BEGIN Records shown

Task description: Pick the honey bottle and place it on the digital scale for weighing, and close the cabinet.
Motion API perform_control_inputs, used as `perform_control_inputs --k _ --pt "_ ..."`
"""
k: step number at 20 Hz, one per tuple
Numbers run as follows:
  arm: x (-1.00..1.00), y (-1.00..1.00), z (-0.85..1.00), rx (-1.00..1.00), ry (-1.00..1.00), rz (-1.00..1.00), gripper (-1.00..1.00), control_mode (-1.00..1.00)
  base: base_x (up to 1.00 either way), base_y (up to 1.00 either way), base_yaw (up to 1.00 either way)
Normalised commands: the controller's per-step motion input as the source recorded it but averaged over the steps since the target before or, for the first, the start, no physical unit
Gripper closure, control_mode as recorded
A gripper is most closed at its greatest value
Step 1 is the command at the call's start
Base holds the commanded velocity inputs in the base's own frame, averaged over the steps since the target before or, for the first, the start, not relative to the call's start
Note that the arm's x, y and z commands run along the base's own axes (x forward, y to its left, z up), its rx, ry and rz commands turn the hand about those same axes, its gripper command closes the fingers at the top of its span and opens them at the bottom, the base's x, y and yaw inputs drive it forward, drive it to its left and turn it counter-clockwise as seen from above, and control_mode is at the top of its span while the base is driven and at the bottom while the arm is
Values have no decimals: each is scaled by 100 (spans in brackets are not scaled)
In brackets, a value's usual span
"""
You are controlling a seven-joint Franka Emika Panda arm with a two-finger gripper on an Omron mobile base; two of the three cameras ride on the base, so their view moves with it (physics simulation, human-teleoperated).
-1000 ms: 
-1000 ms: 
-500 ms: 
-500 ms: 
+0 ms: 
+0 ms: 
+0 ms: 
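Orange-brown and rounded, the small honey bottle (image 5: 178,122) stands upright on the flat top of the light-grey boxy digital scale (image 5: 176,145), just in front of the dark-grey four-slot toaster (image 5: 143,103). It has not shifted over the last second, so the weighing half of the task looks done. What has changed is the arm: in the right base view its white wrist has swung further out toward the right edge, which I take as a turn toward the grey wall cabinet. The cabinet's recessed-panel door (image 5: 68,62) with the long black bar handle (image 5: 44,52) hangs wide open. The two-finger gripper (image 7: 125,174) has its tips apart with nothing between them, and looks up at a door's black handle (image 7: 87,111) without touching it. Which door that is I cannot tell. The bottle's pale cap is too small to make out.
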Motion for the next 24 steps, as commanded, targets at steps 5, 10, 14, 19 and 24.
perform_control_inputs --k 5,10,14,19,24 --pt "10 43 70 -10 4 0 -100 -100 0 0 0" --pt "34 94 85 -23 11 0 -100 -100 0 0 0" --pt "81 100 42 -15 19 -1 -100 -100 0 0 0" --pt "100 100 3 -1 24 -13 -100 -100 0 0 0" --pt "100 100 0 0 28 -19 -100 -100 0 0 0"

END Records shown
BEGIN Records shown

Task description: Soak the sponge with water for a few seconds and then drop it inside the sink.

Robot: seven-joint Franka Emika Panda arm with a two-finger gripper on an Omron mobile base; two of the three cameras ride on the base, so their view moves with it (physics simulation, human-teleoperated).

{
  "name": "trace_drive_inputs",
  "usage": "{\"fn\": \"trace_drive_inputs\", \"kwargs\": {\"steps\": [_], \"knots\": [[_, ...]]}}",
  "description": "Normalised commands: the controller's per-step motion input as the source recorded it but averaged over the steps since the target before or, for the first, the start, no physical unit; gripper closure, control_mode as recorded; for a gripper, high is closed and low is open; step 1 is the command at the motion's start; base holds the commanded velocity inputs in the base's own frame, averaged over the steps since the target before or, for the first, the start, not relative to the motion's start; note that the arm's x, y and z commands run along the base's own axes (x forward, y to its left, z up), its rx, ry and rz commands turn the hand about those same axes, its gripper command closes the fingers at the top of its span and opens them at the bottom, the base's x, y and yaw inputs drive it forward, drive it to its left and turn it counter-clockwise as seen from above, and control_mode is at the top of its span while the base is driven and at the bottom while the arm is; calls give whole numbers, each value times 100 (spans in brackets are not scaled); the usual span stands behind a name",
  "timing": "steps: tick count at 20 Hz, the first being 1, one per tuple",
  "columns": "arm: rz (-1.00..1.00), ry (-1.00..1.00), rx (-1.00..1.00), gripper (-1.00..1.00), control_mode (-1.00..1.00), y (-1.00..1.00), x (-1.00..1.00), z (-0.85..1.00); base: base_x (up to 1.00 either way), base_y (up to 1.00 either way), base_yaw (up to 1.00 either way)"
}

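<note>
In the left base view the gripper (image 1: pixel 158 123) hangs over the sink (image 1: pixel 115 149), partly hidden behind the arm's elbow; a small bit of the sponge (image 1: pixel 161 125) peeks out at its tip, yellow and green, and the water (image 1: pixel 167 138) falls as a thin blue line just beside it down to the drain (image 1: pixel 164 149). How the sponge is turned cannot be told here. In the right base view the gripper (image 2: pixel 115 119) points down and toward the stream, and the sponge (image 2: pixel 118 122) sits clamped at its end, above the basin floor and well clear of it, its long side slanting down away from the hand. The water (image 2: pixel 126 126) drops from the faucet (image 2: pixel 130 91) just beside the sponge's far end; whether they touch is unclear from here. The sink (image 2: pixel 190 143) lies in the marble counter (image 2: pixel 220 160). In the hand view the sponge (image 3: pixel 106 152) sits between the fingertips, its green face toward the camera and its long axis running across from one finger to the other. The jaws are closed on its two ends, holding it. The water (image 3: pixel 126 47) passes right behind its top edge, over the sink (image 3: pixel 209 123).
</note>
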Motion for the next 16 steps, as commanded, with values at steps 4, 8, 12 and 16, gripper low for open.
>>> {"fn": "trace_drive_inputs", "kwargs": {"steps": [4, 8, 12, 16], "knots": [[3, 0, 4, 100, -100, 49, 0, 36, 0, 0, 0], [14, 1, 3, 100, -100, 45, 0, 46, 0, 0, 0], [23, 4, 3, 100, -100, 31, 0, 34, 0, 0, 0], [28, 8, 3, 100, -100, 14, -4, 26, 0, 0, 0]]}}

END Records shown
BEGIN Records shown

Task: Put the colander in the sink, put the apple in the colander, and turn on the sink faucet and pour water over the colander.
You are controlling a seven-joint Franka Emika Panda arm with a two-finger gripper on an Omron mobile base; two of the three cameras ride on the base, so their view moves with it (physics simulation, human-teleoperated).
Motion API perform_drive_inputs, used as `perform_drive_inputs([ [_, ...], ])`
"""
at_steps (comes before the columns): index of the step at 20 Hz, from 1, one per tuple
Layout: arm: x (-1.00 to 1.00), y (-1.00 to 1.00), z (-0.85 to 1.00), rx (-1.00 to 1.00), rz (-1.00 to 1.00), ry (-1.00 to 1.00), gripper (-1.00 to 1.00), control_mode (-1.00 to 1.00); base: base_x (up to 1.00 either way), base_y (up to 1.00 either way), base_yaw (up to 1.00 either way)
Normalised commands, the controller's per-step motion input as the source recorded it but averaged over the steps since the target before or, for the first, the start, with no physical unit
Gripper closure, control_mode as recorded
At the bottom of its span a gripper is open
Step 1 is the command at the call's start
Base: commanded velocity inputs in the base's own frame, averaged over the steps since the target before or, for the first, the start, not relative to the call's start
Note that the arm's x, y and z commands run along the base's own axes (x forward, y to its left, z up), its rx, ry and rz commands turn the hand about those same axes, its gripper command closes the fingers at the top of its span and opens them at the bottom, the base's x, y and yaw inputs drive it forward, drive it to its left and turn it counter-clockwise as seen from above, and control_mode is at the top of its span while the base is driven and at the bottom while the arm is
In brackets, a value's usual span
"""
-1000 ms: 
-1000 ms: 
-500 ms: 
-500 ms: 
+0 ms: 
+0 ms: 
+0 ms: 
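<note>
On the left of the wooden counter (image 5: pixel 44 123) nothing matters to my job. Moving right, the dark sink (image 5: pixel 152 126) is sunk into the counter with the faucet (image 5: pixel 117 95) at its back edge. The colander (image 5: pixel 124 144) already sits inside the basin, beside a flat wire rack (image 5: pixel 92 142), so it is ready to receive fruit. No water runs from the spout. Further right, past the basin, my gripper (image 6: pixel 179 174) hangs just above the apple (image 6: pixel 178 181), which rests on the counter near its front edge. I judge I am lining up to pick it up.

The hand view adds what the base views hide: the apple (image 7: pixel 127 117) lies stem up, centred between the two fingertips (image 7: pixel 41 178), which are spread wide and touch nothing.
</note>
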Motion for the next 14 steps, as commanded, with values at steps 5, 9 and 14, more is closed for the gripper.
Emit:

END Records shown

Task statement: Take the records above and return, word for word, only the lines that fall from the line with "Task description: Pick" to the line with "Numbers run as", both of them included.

Reply to the exercise:
Task description: Pick the honey bottle and place it on the digital scale for weighing, and close the cabinet.
Motion API perform_control_inputs, used as `perform_control_inputs --k _ --pt "_ ..."`
"""
k: step number at 20 Hz, one per tuple
Numbers run as follows:

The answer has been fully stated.